Saturday, December 24, 2011

Some Quotes on Macedonia and Greece

A Smaller history of Greece
Smith, William, Sir, 1813-1893


"CHAPTER I.

GEOGRAPHY OF GREECE.

Greece is the southern portion of a great peninsula of Europe, washed on three sides by the Mediterranean Sea. It is bounded on the north by the Cambunian mountains, which separate it from Macedonia. It extends from the fortieth degree of latitude to the thirty-sixth, its greatest length being not more than 250
English miles, and its greatest breadth only 180. Its surface is considerably less than that of Portugal. This small area was divided among a number of independent states, many of them
containing a territory of only a few square miles, and none of them larger than an English county. But the heroism and genius of the Greeks have given an interest to the insignificant spot of earth bearing their name, which the vastest empires have never equaled.

The name of Greece was not used by the inhabitants of the country. They called their land HELLAS, and themselves HELLENES. At first the word HELLAS signified only a small district in Thessaly, from which the Hellenes gradually spread over the whole country. The names of GREECE and GREEKS come to us from the Romans, who gave the name of GRAECIA to the country and of GRAECI to the inhabitants."

"All the Greeks were descended from the same ancestor and spoke the same language. They all described men and cities which were not Grecian by the term BARBARIAN. This word has passed into our
own language, but with a very different idea; for the Greeks applied it indiscriminately to every foreigner, to the civilized inhabitants of Egypt and Persia, as well as to the rude tribes ofScythia and Gaul."

"The Grecian colonies may be arranged in four groups:
1. Those founded in Asia Minor and the adjoining islands;
2. Those in the western parts of the Mediterranean, in Italy, Sicily, Gaul, and Spain;
3. Those in Africa;
4. Those in Epirus, Macedonia, and Thrace."
"The colonies in Macedonia and Thrace were very numerous, and extended all along the coast of the AEgean, of the Hellespont, of the Propontis, and of the Euxine, from the borders of Thessaly to
the mouth of the Danube. Of these we can only glance at the most important. The colonies on the coast of Macedonia were chiefly founded by Chalcis and Eretria in Euboea; and the peninsula of
Chalcidice, with its three projecting headlands, was covered with their settlements, and derived its name from the former city. The Corinthians likewise planted a few colonies on this coast, of which Potidaea, on the narrow isthmus of Pallene, most deserves mention.
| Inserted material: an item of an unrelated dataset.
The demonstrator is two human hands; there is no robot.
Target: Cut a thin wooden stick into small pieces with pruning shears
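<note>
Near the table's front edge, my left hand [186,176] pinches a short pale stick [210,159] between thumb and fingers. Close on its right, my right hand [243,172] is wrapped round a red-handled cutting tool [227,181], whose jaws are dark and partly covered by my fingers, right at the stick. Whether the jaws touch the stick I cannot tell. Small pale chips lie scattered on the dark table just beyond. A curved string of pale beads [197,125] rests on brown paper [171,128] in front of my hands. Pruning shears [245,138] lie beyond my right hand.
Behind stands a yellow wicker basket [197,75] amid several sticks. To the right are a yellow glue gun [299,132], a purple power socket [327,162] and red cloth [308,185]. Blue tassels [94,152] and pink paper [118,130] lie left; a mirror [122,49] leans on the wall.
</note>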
Of the colonies in Thrace, the most flourishing were Selymbria and Byzantium, both founded by the Megarians, who appear as an enterprising maritime people at an early period."

"The power of Sparta on land had now attained its greatest height.Her unpopularity in Greece was commensurate with the extent of her harshly administered dominion. She was leagued on all slides
with the enemies of Grecian freedom--with the Persians, with Amyntas of Macedon, and with Dionysius of Syracuse. But she had now reached the turning-point of her fortunes, and her successes, which had been earned without scruple, were soon to be followed by misfortunes and disgrace. The first blow came from Thebes, where she had perpetrated her most signal injustice."